FISTA_Rec = Rectools.FISTA(_data_, _algorithm_, _regularisation_)
  • Let us consider a faster and slightly more advanced modification of the FISTA algorithm - Penalised Weighted Least Squares (PWLS) Ordered-Subsets FISTA with Total Variation regularisation and WAVELETS thresholding (note that pypwt package needed for wavelets, see Dependencies).

from tomobar.methodsIR import RecToolsIR

detectorVert, angles_number, detectorHoriz = np.shape(data_norm)

Rectools = RecToolsIR(
    DetectorsDimH=detectorHoriz,  # Horizontal detector dimension
    DetectorsDimV=detectorVert,  # Vertical detector dimension
    CenterRotOffset=0.0,  # Center of Rotation (needs to be found)
    AnglesVec=angles_rad,  # A vector of projection angles in radians
    ObjSize=detectorHoriz,  # The reconstructed object dimensions
    datafidelity="PWLS",  # Data fidelity, choose from LS, KL, PWLS and SWLS
    device_projector="gpu", # Device to perform reconstruction on
    )

_data_ = {
    "projection_norm_data": data_norm,  # Normalised projection data
    "projection_raw_data": dataRaw,  # Raw projection data
    "OS_number": 6,  # The number of ordered-subsets
    "data_axes_labels_order": ["detY", "angles", "detX"],
}

lc = Rectools.powermethod(_data_)

_algorithm_ = {"iterations": 25, "lipschitz_const": lc}

_regularisation_ = {
    "method": "PD_TV_WAVELETS",  # Selected regularisation method
    "regul_param": 0.000002,  # Regularisation parameter for PD-TV
    "regul_param2": 0.000002,  # Regularisation parameter for wavelets
    "iterations": 30,  # The number of regularisation iterations
    "device_regulariser": "gpu",
}

FISTA_OS_PWLS_Rec = Rectools.FISTA(_data_, _algorithm_, _regularisation_)

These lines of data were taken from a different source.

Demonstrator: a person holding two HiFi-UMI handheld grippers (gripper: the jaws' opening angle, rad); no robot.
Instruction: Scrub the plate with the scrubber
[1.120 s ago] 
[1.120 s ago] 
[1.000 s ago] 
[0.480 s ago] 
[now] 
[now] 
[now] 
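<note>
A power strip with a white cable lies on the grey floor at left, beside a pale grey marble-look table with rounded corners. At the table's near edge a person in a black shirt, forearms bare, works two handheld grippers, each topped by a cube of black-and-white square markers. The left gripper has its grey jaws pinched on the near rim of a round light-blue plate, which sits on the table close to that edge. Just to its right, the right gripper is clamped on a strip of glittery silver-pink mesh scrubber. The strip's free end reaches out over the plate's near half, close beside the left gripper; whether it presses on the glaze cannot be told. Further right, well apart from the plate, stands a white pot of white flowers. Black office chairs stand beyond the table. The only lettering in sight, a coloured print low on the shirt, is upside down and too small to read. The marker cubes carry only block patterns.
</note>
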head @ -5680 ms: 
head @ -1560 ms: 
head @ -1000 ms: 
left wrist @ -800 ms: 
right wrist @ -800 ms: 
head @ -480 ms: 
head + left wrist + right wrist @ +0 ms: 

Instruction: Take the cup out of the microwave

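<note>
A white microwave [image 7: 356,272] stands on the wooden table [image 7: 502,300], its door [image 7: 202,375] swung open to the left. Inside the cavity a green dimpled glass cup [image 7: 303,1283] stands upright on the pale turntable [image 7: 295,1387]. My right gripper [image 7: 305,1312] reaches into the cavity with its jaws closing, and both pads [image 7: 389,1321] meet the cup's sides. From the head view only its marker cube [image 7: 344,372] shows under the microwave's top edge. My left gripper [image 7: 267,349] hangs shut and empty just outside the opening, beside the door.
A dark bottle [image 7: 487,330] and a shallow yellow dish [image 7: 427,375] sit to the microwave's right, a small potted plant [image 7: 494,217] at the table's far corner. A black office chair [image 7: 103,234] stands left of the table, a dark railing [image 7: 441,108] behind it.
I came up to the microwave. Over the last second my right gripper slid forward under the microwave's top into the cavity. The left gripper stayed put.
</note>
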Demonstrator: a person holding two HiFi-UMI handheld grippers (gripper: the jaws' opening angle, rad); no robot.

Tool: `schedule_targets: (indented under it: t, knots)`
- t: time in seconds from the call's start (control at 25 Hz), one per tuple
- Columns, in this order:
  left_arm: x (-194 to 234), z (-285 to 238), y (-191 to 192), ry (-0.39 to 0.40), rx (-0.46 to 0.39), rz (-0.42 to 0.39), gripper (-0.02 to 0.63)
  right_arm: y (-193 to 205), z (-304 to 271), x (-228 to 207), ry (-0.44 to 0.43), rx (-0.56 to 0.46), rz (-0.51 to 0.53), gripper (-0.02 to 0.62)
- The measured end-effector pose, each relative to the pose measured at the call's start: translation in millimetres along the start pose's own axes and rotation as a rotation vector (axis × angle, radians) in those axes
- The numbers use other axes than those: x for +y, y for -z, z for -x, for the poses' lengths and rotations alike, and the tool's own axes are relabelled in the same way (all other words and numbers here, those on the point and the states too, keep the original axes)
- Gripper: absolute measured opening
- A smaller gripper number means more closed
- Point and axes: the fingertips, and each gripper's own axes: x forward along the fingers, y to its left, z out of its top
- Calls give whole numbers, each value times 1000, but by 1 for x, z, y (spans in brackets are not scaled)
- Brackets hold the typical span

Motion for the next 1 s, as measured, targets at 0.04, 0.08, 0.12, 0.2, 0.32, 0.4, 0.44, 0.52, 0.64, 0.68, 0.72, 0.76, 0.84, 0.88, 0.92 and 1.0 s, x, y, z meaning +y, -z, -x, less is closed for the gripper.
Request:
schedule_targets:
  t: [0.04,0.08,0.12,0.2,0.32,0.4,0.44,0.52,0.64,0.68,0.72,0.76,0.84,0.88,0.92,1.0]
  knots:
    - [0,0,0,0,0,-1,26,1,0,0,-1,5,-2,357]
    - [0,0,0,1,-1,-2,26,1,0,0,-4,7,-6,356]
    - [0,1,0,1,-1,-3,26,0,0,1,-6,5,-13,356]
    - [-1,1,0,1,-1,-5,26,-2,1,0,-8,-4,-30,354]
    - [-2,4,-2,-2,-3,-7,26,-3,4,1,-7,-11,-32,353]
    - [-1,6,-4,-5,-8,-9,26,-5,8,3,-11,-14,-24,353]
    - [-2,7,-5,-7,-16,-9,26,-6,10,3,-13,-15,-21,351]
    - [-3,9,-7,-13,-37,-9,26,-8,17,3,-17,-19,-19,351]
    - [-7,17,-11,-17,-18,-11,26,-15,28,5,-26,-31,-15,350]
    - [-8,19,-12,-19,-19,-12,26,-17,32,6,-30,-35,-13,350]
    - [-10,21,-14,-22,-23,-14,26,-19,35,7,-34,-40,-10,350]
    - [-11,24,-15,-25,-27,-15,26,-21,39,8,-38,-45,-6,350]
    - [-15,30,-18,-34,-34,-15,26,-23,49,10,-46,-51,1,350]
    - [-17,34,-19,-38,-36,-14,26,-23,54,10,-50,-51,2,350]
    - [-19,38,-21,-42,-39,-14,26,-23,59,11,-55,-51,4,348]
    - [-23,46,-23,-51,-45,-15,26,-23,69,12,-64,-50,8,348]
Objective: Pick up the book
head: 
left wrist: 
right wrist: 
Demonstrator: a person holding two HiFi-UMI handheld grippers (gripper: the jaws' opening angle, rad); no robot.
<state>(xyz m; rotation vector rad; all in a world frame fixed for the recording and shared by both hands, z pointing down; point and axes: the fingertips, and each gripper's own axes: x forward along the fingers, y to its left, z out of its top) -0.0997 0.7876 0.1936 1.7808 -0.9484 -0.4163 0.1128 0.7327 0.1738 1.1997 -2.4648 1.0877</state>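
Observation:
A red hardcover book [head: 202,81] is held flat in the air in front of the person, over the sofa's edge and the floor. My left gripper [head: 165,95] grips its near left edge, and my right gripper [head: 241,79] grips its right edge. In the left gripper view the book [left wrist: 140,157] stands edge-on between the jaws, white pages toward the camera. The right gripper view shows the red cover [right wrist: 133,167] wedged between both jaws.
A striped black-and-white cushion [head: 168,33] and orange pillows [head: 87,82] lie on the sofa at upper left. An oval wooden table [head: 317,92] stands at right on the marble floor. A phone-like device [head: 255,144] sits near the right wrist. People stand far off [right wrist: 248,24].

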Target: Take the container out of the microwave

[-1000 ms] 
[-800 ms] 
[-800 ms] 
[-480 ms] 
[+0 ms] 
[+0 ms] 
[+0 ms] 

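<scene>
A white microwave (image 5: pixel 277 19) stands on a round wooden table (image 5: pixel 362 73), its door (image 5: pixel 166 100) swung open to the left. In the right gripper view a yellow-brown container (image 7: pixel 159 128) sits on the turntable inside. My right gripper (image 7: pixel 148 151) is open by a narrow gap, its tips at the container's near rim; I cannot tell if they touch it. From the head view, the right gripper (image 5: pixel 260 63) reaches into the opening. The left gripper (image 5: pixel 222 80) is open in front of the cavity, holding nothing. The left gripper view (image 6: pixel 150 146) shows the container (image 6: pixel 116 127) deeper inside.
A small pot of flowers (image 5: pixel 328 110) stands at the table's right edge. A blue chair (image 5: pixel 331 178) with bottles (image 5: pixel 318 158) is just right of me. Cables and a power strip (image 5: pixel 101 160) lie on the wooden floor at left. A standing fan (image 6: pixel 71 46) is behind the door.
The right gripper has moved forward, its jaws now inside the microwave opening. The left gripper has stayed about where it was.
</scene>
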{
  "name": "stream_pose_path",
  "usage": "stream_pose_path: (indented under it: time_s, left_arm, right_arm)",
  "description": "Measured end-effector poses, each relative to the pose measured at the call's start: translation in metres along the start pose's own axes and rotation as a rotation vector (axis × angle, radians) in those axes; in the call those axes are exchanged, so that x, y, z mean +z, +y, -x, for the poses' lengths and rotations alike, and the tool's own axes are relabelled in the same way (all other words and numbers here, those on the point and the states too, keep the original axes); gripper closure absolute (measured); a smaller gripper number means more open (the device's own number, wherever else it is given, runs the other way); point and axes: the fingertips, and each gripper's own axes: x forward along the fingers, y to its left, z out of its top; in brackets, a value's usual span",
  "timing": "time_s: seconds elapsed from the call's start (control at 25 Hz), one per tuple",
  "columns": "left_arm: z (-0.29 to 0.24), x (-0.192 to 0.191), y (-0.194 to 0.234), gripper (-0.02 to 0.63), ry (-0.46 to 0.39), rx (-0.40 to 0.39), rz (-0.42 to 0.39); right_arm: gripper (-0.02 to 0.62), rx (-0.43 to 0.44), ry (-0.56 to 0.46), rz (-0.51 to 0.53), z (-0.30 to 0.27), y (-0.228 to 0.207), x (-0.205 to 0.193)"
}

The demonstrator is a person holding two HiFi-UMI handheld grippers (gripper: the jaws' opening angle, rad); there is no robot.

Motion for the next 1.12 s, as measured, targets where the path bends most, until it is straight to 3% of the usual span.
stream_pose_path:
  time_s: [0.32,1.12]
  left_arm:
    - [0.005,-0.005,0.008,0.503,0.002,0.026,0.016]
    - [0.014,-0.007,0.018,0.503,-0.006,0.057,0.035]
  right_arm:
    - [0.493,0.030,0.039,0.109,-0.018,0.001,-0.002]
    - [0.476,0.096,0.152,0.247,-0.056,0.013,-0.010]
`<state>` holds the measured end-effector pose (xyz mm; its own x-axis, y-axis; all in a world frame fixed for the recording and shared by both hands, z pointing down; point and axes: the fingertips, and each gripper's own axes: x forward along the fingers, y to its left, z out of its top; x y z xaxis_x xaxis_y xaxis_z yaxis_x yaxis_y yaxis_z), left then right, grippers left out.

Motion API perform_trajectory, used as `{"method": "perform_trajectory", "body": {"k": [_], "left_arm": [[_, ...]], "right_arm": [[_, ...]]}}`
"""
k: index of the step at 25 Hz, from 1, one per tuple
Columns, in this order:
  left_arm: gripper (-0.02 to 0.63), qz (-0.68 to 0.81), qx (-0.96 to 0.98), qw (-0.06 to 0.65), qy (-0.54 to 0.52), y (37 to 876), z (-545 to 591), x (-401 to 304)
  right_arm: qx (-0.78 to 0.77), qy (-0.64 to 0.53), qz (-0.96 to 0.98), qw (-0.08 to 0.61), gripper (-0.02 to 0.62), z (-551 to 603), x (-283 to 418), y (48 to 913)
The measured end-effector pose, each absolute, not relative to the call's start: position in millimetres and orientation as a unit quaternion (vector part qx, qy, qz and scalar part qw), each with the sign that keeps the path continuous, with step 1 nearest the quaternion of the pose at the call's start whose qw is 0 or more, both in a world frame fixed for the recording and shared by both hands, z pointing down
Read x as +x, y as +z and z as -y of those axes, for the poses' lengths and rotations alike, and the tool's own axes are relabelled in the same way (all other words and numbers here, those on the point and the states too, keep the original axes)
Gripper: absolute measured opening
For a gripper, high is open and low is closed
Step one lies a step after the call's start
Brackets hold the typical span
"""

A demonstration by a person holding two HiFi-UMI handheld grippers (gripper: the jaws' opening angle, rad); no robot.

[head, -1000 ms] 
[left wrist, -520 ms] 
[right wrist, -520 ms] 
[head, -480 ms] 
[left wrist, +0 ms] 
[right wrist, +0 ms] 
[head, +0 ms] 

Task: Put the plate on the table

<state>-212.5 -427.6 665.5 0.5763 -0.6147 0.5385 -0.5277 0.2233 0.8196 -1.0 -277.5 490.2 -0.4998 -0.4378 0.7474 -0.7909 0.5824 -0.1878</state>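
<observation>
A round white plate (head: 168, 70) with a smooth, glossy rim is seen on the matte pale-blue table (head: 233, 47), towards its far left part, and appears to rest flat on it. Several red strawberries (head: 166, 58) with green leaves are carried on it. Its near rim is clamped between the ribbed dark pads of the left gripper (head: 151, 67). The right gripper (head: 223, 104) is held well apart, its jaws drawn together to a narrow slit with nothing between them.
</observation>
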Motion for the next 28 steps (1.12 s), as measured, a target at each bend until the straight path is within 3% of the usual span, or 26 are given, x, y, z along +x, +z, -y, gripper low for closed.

There are hundreds of different data fidelities and regularisation combinations possible in ToMoBAR. Please note, however, that before using a certain combination of data and prior terms, its worth knowing approximately what could be the problem with your data. For instance, you might want to know what is your reconstructed object characteristics (geometry, texture etc.) and if your data contains noise, zingers, stripes, or/and other data inaccuracies? See an example in Synthethic data reconstruction.

One can also operate purely on CuPy arrays if Dependencies are satisfied for the CuPy package. For that one needs to use tomobar.methodsIR_CuPy class instead of tomobar.methodsIR. Note that the array of angles for the CuPy modules should be provided as a Numpy array.